Problem to solve: Every line below should be repeated exactly as written.

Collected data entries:
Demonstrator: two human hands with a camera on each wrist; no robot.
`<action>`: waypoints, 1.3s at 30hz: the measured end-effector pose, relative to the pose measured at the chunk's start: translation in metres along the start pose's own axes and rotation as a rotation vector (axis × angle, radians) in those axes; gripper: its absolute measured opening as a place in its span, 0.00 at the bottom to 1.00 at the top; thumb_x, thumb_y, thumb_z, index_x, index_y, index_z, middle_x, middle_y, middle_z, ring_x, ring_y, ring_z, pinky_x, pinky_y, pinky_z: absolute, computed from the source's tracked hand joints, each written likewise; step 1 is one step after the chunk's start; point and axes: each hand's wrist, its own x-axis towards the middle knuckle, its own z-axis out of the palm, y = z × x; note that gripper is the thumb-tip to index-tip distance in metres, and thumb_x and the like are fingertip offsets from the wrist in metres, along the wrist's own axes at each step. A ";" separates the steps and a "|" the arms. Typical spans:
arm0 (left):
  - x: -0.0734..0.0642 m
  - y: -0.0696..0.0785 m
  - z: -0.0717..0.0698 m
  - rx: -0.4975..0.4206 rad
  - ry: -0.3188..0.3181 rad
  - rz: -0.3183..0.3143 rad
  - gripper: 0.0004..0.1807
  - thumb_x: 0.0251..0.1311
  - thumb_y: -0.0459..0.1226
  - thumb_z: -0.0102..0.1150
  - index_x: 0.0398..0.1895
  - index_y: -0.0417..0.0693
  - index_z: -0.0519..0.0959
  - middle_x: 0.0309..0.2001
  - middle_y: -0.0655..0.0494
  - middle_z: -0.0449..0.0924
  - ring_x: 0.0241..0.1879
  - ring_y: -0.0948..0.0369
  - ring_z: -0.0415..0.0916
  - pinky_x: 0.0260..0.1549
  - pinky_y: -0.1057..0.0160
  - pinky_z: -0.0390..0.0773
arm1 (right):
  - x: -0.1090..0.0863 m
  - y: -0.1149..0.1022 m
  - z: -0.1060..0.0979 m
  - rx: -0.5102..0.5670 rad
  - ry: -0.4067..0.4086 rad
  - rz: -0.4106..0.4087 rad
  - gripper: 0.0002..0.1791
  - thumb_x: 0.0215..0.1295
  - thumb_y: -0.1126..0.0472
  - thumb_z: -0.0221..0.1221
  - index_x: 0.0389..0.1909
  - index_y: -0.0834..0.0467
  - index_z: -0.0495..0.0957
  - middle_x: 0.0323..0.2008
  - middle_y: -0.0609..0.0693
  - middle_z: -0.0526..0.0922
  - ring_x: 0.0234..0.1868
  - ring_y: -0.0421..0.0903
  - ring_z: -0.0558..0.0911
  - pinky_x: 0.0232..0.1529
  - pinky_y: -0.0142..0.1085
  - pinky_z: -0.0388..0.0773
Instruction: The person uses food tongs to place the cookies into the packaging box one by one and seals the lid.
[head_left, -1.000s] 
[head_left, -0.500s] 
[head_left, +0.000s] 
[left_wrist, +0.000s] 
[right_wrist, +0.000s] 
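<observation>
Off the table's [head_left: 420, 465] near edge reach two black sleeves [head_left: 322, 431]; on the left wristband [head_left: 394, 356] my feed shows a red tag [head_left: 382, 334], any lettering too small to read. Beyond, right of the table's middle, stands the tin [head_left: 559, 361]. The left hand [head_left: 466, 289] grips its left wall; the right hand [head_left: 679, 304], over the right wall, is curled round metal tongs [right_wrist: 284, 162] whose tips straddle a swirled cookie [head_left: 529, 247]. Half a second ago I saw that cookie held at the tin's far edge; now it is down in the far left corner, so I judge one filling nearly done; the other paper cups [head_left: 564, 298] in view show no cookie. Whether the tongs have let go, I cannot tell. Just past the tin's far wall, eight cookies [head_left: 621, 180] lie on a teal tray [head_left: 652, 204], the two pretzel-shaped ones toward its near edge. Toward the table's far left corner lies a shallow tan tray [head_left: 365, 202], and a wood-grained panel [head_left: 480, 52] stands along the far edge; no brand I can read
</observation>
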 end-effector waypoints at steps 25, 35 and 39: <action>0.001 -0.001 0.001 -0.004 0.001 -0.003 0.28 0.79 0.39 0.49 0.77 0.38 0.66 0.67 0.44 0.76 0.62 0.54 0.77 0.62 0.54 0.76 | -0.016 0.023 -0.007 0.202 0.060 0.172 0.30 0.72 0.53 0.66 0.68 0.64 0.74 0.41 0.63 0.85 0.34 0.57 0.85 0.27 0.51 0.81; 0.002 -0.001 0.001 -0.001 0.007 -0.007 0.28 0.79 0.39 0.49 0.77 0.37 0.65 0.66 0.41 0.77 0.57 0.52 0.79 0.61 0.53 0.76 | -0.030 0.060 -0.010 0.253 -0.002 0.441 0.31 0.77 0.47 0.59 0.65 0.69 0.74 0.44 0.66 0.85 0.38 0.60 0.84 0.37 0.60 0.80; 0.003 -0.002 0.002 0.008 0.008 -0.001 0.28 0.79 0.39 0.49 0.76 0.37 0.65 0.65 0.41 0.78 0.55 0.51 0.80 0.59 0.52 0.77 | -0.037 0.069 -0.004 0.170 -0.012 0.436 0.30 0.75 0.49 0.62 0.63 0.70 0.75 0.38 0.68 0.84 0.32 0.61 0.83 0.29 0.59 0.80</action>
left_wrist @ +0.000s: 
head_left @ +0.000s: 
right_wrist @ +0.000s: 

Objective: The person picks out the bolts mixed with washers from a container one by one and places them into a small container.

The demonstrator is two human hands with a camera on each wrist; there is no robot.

Result of the task:
Demonstrator: two human hands with a camera on each wrist; no robot.
`<action>`: waypoints, 1.3s at 30hz: the measured end-effector pose, relative to the pose measured at the chunk's start: translation in metres along the start pose's own axes and rotation as a rotation vector (axis × angle, radians) in those axes; gripper: its absolute measured opening as a place in its span, 0.00 at the bottom to 1.00 at the top; thumb_x, thumb_y, thumb_z, index_x, index_y, index_z, middle_x, middle_y, middle_z, ring_x, ring_y, ring_z, pinky_x, pinky_y, pinky_z: absolute, computed from the source's tracked hand joints, each written likewise; step 1 is one step after the chunk's start; point and axes: each hand's wrist, its own x-axis towards the middle knuckle, its own z-axis out of the palm, y = z × x; note that gripper is the thumb-tip to index-tip distance in metres, and thumb_x and the like are fingertip offsets from the wrist in metres, along the wrist's own axes at each step. A ";" separates the steps and a "|" the arms. Typical spans:
arm0 (left):
  - x: -0.0734..0.0642 m
  - y: -0.0696..0.0785 m
  - z: -0.0717..0.0698 m
  - rx: -0.4975..0.4206 rad
  - ry: -0.3188..0.3181 rad
  - rz: -0.3183..0.3143 rad
  - gripper: 0.0004..0.1807
  - thumb_x: 0.0251..0.1311
  - thumb_y: -0.0459..0.1226
  - thumb_z: -0.0102..0.1150
  - index_x: 0.0398..0.1895
  - index_y: -0.0417..0.0693
  - index_z: -0.0519..0.0959
  - middle_x: 0.0309..0.2001
  - middle_y: -0.0655..0.0494
  - middle_z: -0.0449..0.0924
  - ring_x: 0.0241..0.1879
  - ring_y: -0.0948..0.0369
  - ring_z: -0.0415..0.0916
  - pinky_x: 0.0260..0.1549
  - pinky_y: -0.1057..0.0160
  - pinky_z: -0.0390..0.0773
arm1 (right):
  - x: -0.1090..0.0863 m
  - y: -0.1149..0.1022 m
  - z: -0.1060..0.0979 m
  - rx: -0.5102..0.5670 rad
  - ry: -0.4067..0.4086 rad
  - rz: -0.4106..0.4087 rad
  - gripper: 0.0002..0.1791
  - thumb_x: 0.0215..0.1295
  - thumb_y: -0.1126..0.0472
  - thumb_z: -0.0221..0.1221
  - index_x: 0.0389..0.1909
  - index_y: -0.0834..0.0467
  - index_z: -0.0495..0.0957
  - middle_x: 0.0323..0.2008
  - middle_y: -0.0609..0.0693
  - middle_z: -0.0526..0.0922
  - ring_x: 0.0234..0.1868
  - ring_y: -0.0421..0.0903
  - ring_z: -0.0558..0.0911
  - pinky_x: 0.0232..0.1529
  - pinky_y: -0.0142..0.1085
  - pinky_z: -0.0388..0.0773
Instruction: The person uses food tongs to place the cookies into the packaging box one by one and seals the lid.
[head_left, -1.000s] 
[head_left, -0.500s] 
[head_left, +0.000s] 
[left_wrist, +0.000s] 
[right_wrist, +0.000s] 
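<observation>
Off the table's [head_left: 420, 465] near edge reach two black sleeves [head_left: 322, 431]; on the left wristband [head_left: 394, 356] my feed shows a red tag [head_left: 382, 334], any lettering too small to read. Beyond, right of the table's middle, stands the tin [head_left: 559, 361]. The left hand [head_left: 466, 289] grips its left wall; the right hand [head_left: 679, 304], over the right wall, is curled round metal tongs [right_wrist: 284, 162] whose tips straddle a swirled cookie [head_left: 529, 247]. Half a second ago I saw that cookie held at the tin's far edge; now it is down in the far left corner, so I judge one filling nearly done; the other paper cups [head_left: 564, 298] in view show no cookie. Whether the tongs have let go, I cannot tell. Just past the tin's far wall, eight cookies [head_left: 621, 180] lie on a teal tray [head_left: 652, 204], the two pretzel-shaped ones toward its near edge. Toward the table's far left corner lies a shallow tan tray [head_left: 365, 202], and a wood-grained panel [head_left: 480, 52] stands along the far edge; no brand I can read
</observation>
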 end-effector waypoints at steps 25, 35 and 39: <action>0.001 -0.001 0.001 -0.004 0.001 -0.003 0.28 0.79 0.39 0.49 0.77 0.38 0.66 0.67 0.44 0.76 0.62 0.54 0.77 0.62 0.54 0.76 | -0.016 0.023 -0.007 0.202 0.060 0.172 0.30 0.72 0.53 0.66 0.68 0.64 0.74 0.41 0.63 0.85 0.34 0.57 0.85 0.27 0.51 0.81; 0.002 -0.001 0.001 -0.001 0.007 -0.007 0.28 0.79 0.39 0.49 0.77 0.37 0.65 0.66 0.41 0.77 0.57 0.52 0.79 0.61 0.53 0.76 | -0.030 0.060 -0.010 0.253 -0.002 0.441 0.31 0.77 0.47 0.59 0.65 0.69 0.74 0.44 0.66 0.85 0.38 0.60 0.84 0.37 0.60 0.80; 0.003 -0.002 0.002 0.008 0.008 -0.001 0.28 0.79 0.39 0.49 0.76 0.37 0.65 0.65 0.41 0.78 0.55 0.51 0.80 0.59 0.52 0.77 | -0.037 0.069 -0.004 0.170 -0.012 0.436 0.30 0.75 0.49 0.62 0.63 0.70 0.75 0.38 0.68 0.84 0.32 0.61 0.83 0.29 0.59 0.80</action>
left_wrist @ +0.000s: 
head_left @ +0.000s: 
right_wrist @ +0.000s: 

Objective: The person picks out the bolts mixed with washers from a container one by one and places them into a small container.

The demonstrator is two human hands with a camera on each wrist; there is no robot.

Work on the answer is now done.